Mise en application du schéma :

§  Janvier 2010 au 1er juin 2013 : A compter de la publication du schéma (SDCI), et au plus tard le 1er janvier 2012, le Préfet obtient des « super pouvoirs » pour une durée de 17 mois,  jusqu’au 1er juin 2013. Il pourra :

o   prendre l’initiative de mettre en œuvre les projets prévus par le SDCI. Il devra alors consulter les communes et groupements concernés, mais leur avis n’est que consultatif,

o   décider la mise en œuvre des projets prévus au schéma. Si une majorité des communes ou de groupements s’est opposé au projet du Préfet, alors la CDCI pourra à une majorité des 2/3 proposer un projet alternatif.

En clair, le Préfet aura tous pouvoirs (ou presque) pour faire aboutir le schéma intercommunal : fusion d’EPCI, dissolution de syndicats ou d’EPCI, intégration forcé ou non de communes, et création d’EPCI.

Ainsi, le Préfet a toutes les cartes en main pour redéfinir la carte intercommunale.

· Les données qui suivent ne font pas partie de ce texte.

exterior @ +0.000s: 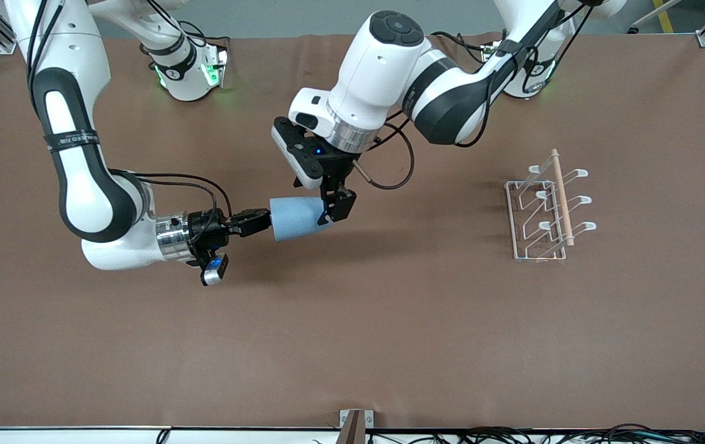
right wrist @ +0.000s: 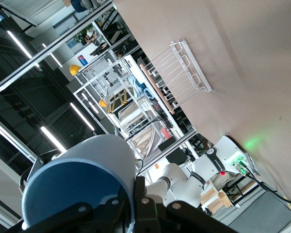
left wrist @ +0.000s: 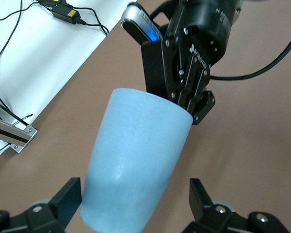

Il est évidemment de son intérêt qu’un dialogue s’installe avec la CDCI afin d’obtenir un schéma accepté par le plus grand nombre. Il serait très inconfortable pour lui d’être désavoué par une majorité des 2/3 de la CDCI ! Mais tout de même, le Préfet a la haute main sur la définition de la carte intercommunale ! Il aura le pouvoir de faire et de défaire les intercommunalités.

 

Ce calendrier apparaît déjà assez serré, mais peut être le sera-t-il encore plus … En effet, élection présidentielle oblige, que se passera-t-il après mai 2012 ? S’il y a un changement à la tête de l’Etat, le schéma s’appliquera-t-il toujours ? Les paris sont ouverts : les Préfets vont user de leurs pouvoirs exceptionnels dès début 2012. Nul ne sait ce qui se passera ensuite.

Les élus ont intérêts à s’approprier rapidement cette problématique et à agir. On sent déjà poindre des regroupements et fusion d’EPCI avant le vote du schéma départemental de coopération intercommunal. Pour se regrouper et choisir ses partenaires plutôt que de se les faire imposer par le Préfet.

 

 


(1)     EPCI à fiscalité propre : Etablissement public de coopération intercommunale à fiscalité propre. Il s’agit des communautés de communes, communautés d’agglomération, communautés urbaines, communautés d’agglomération nouvelles et de syndicats d’agglomérations nouvelles. Ils peuvent percevoir une partie de la fiscalité locale : taxe d’habitation, taxes foncières, fiscalité professionnelle.

Par opposition aux syndicats de communes et aux syndicats mixtes, dont les recettes reposent sur des contributions des communes et EPCI membres.